▸ ASSIGNED TASK
Below is a block of entries; repeat exactly the lines starting at the line that contains "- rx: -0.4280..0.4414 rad" and ending at the line that contains "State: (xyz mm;", both included.

▸ ENTRIES PROVIDED
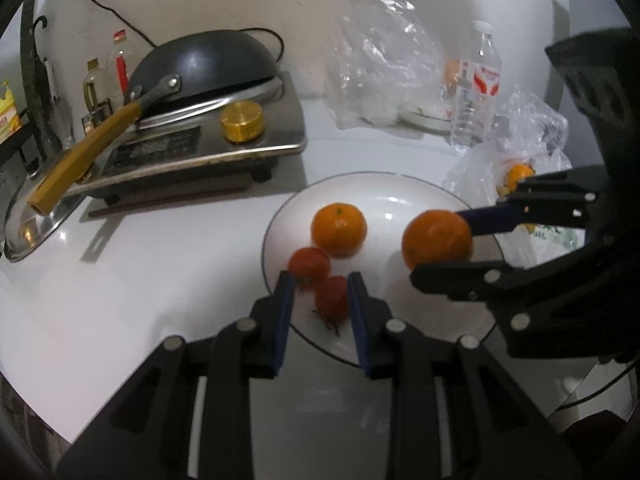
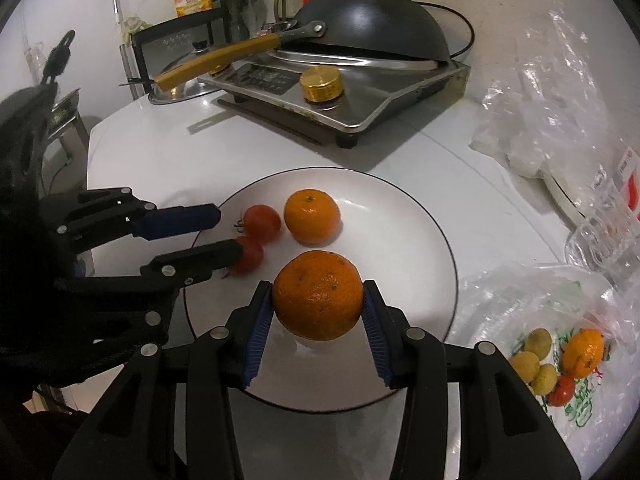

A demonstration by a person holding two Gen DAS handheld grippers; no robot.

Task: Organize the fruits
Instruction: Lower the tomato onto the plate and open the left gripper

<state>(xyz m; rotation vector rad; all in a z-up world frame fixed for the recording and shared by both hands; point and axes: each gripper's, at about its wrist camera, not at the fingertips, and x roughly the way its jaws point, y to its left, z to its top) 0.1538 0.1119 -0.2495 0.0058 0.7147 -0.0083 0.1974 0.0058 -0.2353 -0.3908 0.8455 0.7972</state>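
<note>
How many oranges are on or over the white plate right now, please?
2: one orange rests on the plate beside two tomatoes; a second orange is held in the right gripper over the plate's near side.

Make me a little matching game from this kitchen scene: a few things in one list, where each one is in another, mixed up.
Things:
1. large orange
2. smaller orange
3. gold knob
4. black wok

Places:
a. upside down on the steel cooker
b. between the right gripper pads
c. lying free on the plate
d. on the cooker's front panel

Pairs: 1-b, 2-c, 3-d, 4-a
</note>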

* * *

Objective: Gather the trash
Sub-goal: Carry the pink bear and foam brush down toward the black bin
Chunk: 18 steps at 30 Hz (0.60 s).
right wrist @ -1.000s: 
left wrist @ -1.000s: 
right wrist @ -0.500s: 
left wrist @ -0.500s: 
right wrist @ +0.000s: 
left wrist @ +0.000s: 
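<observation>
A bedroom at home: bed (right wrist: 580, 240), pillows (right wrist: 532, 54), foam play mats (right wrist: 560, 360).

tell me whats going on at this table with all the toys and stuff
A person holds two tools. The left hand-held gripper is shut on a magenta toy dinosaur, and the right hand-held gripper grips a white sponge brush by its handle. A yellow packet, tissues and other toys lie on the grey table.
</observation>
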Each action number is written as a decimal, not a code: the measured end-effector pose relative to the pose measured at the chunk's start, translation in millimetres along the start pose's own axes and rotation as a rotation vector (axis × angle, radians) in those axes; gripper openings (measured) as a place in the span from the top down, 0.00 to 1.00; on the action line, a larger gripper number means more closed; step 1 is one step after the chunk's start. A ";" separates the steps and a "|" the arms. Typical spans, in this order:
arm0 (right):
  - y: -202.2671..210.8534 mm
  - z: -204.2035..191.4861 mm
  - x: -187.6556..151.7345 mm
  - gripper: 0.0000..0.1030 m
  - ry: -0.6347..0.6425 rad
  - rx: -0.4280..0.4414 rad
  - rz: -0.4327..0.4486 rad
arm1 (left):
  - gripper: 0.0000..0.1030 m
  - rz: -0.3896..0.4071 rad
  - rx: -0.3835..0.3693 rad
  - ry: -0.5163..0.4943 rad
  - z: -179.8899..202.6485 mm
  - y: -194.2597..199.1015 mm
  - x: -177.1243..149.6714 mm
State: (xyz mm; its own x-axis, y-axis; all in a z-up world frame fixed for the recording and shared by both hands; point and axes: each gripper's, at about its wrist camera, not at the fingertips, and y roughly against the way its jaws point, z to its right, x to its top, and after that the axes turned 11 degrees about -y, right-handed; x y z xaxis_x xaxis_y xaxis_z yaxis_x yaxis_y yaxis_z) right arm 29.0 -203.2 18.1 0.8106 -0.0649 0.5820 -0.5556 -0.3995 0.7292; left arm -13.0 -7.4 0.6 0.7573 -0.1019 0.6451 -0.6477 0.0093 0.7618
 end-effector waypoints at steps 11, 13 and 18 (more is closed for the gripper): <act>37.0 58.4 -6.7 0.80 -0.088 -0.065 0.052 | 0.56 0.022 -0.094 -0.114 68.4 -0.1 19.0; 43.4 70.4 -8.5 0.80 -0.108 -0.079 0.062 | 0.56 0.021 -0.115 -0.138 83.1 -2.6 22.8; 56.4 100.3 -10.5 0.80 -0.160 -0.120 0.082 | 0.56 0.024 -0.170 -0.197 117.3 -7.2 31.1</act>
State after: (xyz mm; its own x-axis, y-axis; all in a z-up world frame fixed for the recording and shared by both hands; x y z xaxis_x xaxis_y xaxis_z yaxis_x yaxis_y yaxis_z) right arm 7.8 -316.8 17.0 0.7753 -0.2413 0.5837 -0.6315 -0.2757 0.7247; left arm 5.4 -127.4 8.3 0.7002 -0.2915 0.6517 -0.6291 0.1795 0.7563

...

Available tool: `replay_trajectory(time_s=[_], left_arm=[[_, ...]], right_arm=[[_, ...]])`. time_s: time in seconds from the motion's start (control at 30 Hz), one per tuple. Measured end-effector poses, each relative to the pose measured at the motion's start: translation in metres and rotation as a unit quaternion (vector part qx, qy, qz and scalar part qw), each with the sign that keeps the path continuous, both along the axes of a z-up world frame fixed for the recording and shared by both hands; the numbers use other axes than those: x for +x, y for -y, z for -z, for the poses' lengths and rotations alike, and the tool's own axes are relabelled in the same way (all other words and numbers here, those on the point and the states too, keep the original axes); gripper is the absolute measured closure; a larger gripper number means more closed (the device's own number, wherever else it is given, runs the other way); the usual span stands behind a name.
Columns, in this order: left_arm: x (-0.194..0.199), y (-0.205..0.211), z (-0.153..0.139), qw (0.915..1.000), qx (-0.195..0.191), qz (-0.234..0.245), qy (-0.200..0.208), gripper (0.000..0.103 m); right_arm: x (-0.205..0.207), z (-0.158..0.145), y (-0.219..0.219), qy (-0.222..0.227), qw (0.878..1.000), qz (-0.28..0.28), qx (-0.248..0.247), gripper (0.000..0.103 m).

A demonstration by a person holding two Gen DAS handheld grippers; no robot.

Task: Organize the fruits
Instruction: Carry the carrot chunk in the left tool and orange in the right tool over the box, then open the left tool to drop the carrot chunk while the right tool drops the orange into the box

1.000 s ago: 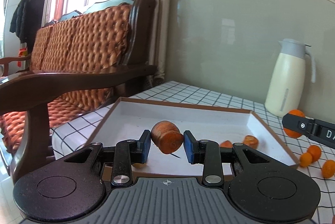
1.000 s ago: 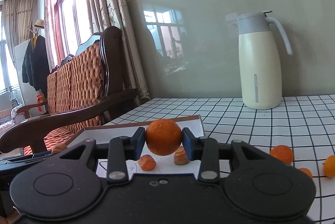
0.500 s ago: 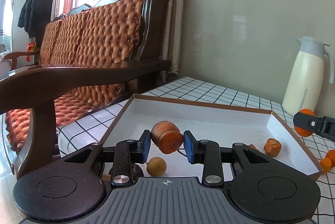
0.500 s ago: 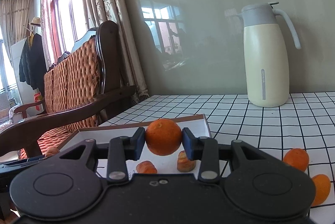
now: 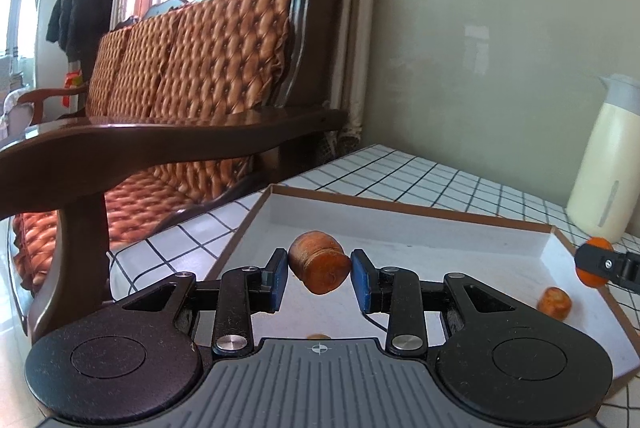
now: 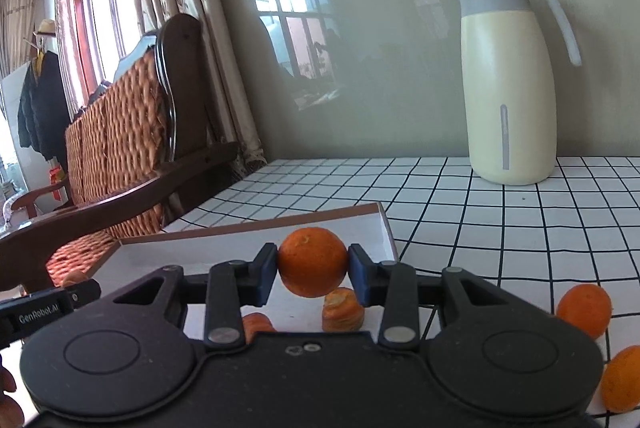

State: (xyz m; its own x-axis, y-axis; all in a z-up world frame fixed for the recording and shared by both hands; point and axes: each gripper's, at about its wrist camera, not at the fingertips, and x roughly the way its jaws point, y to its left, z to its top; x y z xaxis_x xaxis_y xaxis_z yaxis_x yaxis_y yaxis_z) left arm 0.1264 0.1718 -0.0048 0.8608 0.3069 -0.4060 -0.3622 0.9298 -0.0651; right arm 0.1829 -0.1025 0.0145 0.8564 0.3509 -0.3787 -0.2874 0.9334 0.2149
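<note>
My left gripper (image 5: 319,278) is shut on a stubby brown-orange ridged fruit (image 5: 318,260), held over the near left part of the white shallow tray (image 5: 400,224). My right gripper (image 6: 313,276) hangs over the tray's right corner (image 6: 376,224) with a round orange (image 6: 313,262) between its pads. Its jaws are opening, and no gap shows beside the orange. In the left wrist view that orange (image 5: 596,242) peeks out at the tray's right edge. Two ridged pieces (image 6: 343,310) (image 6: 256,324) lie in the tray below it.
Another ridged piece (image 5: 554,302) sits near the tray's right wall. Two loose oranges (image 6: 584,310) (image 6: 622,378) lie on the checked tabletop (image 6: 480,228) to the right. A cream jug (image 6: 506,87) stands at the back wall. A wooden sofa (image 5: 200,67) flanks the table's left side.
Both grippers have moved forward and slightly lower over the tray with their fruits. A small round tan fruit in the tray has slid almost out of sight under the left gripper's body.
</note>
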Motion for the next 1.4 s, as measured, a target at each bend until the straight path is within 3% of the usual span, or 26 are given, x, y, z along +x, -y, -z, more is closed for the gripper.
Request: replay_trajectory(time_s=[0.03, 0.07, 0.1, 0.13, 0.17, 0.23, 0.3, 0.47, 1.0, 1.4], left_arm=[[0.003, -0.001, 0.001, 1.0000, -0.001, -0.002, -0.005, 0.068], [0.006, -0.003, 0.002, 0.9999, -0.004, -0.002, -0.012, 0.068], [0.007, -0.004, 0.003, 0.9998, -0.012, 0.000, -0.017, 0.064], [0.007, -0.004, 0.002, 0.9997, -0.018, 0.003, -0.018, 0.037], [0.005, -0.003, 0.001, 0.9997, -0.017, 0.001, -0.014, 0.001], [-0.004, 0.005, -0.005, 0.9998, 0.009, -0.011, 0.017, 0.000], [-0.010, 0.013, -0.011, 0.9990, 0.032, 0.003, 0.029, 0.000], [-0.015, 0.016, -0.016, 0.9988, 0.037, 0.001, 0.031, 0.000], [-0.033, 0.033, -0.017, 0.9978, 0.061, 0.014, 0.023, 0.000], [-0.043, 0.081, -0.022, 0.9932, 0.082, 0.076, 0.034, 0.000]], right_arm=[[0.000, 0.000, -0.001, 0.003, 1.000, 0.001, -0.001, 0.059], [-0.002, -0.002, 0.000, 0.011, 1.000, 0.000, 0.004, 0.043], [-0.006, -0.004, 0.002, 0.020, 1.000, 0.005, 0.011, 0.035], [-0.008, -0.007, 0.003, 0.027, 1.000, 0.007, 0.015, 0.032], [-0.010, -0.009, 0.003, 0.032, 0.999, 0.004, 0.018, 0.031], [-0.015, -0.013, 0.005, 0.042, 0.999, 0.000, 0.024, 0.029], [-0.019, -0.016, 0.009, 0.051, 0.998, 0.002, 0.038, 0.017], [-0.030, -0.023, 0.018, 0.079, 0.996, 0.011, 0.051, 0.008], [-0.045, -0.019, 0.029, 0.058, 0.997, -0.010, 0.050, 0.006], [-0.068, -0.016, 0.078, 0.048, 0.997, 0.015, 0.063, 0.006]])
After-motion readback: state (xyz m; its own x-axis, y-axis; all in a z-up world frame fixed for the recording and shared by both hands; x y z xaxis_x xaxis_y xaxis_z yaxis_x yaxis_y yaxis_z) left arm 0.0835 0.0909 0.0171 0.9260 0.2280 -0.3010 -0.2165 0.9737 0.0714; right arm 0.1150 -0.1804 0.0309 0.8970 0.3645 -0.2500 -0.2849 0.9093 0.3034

▸ PROBLEM SOLUTION
  - rx: -0.4280..0.4414 rad
  - rz: -0.4327..0.4486 rad
arm1 (left):
  - gripper: 0.0000..0.1030 m
  - rz: -0.3896..0.4071 rad
  - rx: -0.3835..0.3693 rad
  - ry: -0.5163..0.4943 rad
  - z: -179.8899..202.6485 mm
  - y: -194.2597..199.1015 mm
  - x: -177.1243..149.6714 mm
State: (xyz mm; its own x-axis, y-axis; all in a z-up world frame fixed for the recording and shared by both hands; point and axes: each gripper's, at about its wrist camera, not at the fingertips, and y roughly against the way its jaws point, z to its right, x to its top, and after that the axes turned 11 degrees about -y, right-handed; x y z xaxis_x xaxis_y xaxis_z yaxis_x yaxis_y yaxis_z) right arm 29.0 -203.2 18.1 0.8106 -0.0649 0.5820 -0.5556 -0.3995 0.7292; left arm -13.0 -7.4 0.6 0.7573 -0.1019 0.6451 -0.6477 0.0093 0.7618

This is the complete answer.